Potensi Pajak dari Crazy Rich Indonesia Diklaim Capai Rp 155 Triliun



KONTAN.CO.ID - JAKARTA. Implementasi pajak kekayaan atau pajak untuk orang super kaya (crazy rich) Indonesia tampaknya bisa menjadi solusi bagi Presiden Terpilih Prabowo Subianto untuk mendanai program unggulannya, yakni program makan bergizi gratis atau yang dulu dikenal makan siang gratis.

Pasalnya, potensi penerimaan pajak dari para crazy rich Indonesia sangat besar.

Berdasarkan perhitungan The PRAKARSA, potensi pajak kekayaan yang dikenakan pada orang kaya dan super kaya (HNWI) dengan kekayaan bersih di atas Rp 144 miliar dapat memberikan tambahan penerimaan negara berkisar antara Rp 54 triliun hingga Rp 155 triliun untuk sekali pengenaan.


Baca Juga: Crazy Rich Indonesia Terus Meningkat, Pajak Kekayaan Global Perlu Diterapkan

Tentu angka tersebut lebih dari cukup untuk mendanai program makan siang gratis yang diperkirakan menelan anggaran Rp 71 triliun pada tahun pertama pelaksanaannya.
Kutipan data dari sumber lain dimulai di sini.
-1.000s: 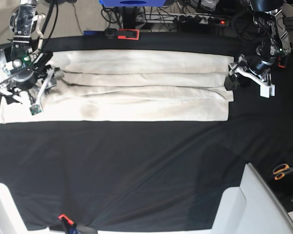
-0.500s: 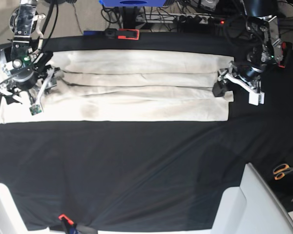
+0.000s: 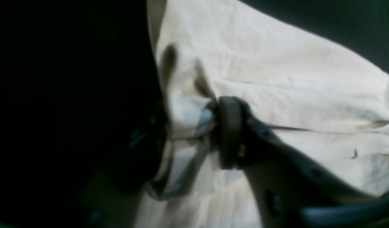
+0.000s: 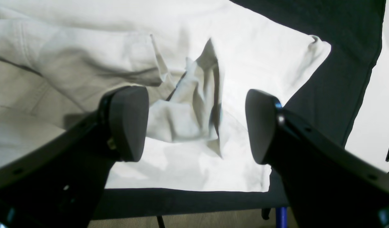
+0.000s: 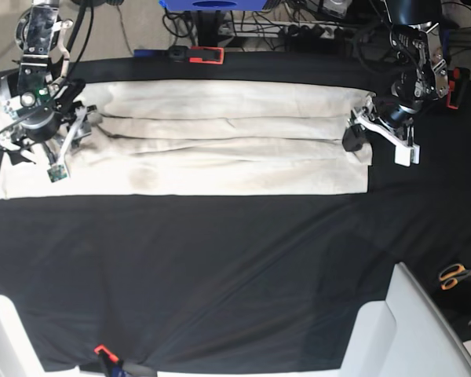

Dengan potensi penerimaan pajak kekayaan tersebut, maka pemerintah tidak perlu memangkas beberapa pos anggaran mulai dari subsidi hingga pendidikan.

Sependapat, Pengamat Pajak Center for Indonesia Taxation Analysis (CITA) Fajry Akbar menilai bahwa penerapan pajak kekayaan di Indonesia bisa menjadi solusi pendanaan untuk menjalakan program makan siang gratis.

"(Rp 155 triliun) itu hitungan teman-teman dari PRAKARSA. Betul, bisa menjadi salah satu solusi pendanaan makan siang gratis," ujar Fajry kepada Kontan.co.id, Jumat (26/7).

Hanya saja, menurut Fajry, kebijakan tersebut akan sulit diimplementasikan di Indonesia. Memang, kesepakatan perpajakan multilateral dapat diakomodasi dalam Pasal 32 UU HPP.

Baca Juga: Faisal Basri Risau Wacana Family Office Jadi Sarang Pencucian Uang

Namun, Fajry menyebut, masih perlu legislasi di tingkat domestik yang dapat menjadi payung hukum pengenaan pajak atas net wealth bagi orang super kaya. 

Mengingat kebijakan tersebut akan menjadi pungutan baru, berdasarkan pengalaman yang sudah ada, pengenaan pajak kekayaan 2% akan sulit direalisasikan.

"Dari segi feasibility dari kebijakan, sulit untuk direalisasikan. Saat pembahasan UU HPP ada yang mengajukan namun tertolak," katanya.